更に植物が誕生し、そして36億年前に単細胞生物が生れ、8億年前にやっと有機生命体すなわち動物の祖先が生れた。
その過程の記憶が人間の胎児においても、母親の胎内での十月十日間の間に顕現していることが証であります。
全体とは生みの親に外ならないのであります。
わたしたちの祖先は、両親が二人いて祖父・祖母が四人いて・曾祖父・曾祖母が八人いて・・・十代遡ると1,024人の祖先がいて二十代遡ると1,048,576人の祖先がいて三十代遡ると1,073,741,824人の祖先がいて四十代遡ると1,099,511,627,776人つまり一兆を超える祖先がいることになります。
平成天皇は第126代ですから、平成天皇の祖先の数は天文学的数字になる筈です。
これは何を意味しているかというと、わたしたち人間の祖先は人間の祖先の数だけでは間に合わないわけであって、8億年前の有機生命体であり、36億年前の単細胞生物であり、植物であり鉱物であり地球であったことを示唆しているのであります。
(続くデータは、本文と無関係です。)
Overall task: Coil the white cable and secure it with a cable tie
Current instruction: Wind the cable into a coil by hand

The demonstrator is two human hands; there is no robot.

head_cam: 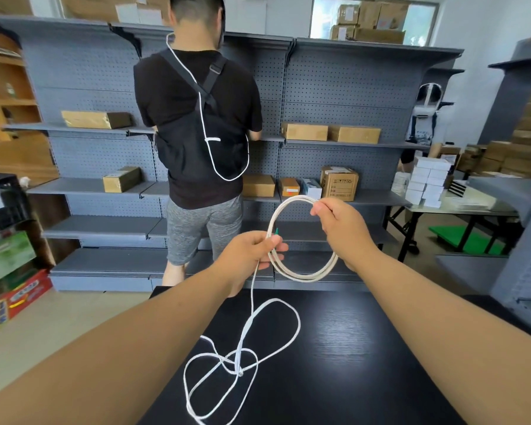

究極の生みの親は地球であり、当面の生みの親が両親であり特に母親であるのです。
自己と母親と母なる大地・地球。
地球上に生きているわたしたちの全体と部分の相対性の法則における立場認識の基本概念であります。
一方、自己の肉体が生れたと同時に運動をはじめると意識が誕生し、五臓六腑と五感そして「想い」が部分として分化し、細胞・分子化合物・原子・素粒子と分化して宇宙誕生の過程に回帰するのです。
現代物理学者たちが素粒子の世界を探求することによって、宇宙生成のメカニズムを解明しようとしている所以です。
人間の身体を小宇宙と呼ぶ所以です。
地球上に生きているわたしたちの全体と部分の相対性の法則における立場認識の基本概念である、自己と母親と地球。
自己という個人にとって一番大事な全体である母親と地球を粗末にしているのが、現代人であるわたしたち人間であります。
母なる大地を粗末にした結果、しっぺ返しを受けているのが科学です。
母親を粗末にした結果、しっぺ返しを受けているのが宗教です。
しっぺ返しを受けた科学と宗教が結託してつくりあげたのが拝金主義なのです。
わたしたちにしっぺ返しを与えた母なる大地・地球と母親に謹んで拝金主義を返上しなければ、更に大きなしっぺ返しを受けることになるのです。